If your Ficus Elastica ( Rubber Plant ) starts to get yellow leaves and usually it’s the oldest leaves meaning the leaves that are down by nearby the soil. If they start to get yellow that means that you haven’t watered your plant enough.

Don’t give more water, just increase the frequency with how often you water. So make sure that you feel the soil as soon as it starts to get dry on top, you add water again.

As I explained earlier, increase the frequency, not the amount of water you’re giving.

Also, make sure you fertilize your plant in the right way.

Rinse the leaves once a month

Ficos Elastica & all varieties have these huge & really nice leaves. But a good tip is that every month you take a cloth such as a microfiber cloth used for cleaning. You can use any type of cloth & soak this in water and rinse off or wipe off the leaves once a month.

Because, since you have these huge leaves like this a lot of dust is going to fall on the leaves. It can be another type of particle and you may have seen your rubber plants started to look a little bit shaded. If you want them to look lush and really stand out and be shiny, just take your water-soaked cloth and wipe off the leaves.

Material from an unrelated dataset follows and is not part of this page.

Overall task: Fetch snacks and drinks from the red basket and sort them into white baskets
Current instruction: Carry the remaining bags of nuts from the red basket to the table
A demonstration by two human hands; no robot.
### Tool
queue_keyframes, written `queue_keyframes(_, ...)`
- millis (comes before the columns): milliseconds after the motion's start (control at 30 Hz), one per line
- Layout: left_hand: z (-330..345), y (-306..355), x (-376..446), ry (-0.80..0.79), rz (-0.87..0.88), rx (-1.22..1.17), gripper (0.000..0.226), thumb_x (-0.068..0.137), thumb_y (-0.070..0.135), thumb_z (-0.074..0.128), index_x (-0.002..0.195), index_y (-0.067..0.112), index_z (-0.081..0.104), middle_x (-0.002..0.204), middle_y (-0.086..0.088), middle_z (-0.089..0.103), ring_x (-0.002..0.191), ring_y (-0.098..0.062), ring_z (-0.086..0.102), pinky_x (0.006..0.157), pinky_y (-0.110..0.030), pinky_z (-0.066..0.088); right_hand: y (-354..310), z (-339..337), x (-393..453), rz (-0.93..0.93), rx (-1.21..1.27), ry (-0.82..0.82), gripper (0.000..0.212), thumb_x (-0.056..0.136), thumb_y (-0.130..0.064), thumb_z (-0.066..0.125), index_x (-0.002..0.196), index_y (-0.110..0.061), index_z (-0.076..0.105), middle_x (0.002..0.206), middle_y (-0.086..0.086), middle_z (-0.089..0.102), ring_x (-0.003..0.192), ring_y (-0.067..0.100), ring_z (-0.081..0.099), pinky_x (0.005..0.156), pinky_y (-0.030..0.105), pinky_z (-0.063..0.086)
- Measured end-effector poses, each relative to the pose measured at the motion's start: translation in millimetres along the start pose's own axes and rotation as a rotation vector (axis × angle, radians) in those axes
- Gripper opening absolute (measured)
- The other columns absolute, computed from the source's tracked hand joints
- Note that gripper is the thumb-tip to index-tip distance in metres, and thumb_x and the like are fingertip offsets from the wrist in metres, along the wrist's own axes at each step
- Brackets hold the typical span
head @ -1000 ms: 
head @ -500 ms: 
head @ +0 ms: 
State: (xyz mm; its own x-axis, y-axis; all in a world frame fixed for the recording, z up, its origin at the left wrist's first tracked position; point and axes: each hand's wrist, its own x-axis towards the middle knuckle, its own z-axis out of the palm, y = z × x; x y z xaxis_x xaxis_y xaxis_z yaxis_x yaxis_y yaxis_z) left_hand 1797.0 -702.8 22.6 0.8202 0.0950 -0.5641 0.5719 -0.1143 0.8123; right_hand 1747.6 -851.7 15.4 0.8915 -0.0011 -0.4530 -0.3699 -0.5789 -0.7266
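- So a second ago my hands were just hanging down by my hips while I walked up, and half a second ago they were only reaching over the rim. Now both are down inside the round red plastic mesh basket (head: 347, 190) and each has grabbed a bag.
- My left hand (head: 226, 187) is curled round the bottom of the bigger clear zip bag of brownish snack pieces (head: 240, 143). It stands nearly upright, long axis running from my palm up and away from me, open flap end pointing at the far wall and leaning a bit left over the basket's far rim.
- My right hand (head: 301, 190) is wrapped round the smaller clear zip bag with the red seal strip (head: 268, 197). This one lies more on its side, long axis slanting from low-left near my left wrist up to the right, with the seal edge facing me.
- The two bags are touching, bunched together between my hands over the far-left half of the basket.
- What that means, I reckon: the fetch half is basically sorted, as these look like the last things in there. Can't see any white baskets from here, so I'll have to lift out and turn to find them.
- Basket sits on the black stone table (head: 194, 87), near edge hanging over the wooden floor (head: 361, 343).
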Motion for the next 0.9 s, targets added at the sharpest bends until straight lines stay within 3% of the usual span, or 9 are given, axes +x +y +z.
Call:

Instantly you will get that really nice shine again to the leaves.

As a bonus, if you do this once a month that means that you are so close to the plant that you can also check to see if you have any pests. Because usually, they arrive on the underside of the leaf. So when you wipe off the top side of the leaf, take a look at the underside as well to see that you can’t see any pests.

Read More – Snake Plant Essential Care Tips

Don’t be afraid to prune your Ficus Elastica ( Rubber Plant )

Now some types of rubber plants can be quite hard to prune or quite hard to get to branch out. Like the Ficus lyrata or the fiddly fig instance, this is not the case with the rubber plants. You can prune that and you can prune it almost all year around.

I would not recommend you prune during winter. Because it goes a little bit dormant. But, any other time of the year works perfectly. So just go in and prune in between two leaves in the internode in between two nodes or two leaves, and cut off.

When you’re doing that is that you will activate buds further down the stem. you can actually see a small bud and then you can also see where it will start to branch out.

If you prune during spring or autumn when the plant is active, you can have a lot of buds getting activated at the same time. So the plant will start to branch out and become fuller.

Always consider when you’re pruning a Rubber Plant because most ficus plants bleed when you cut a Rubber Plant, you will have a white sap that will start to bleed a little bit.

It’s not a problem for the plant. The Ficus Elastica doesn’t care. But that white sap can actually for some people give an allergic reaction. So use gloves and make sure that you’re not getting that white sap anywhere on your body.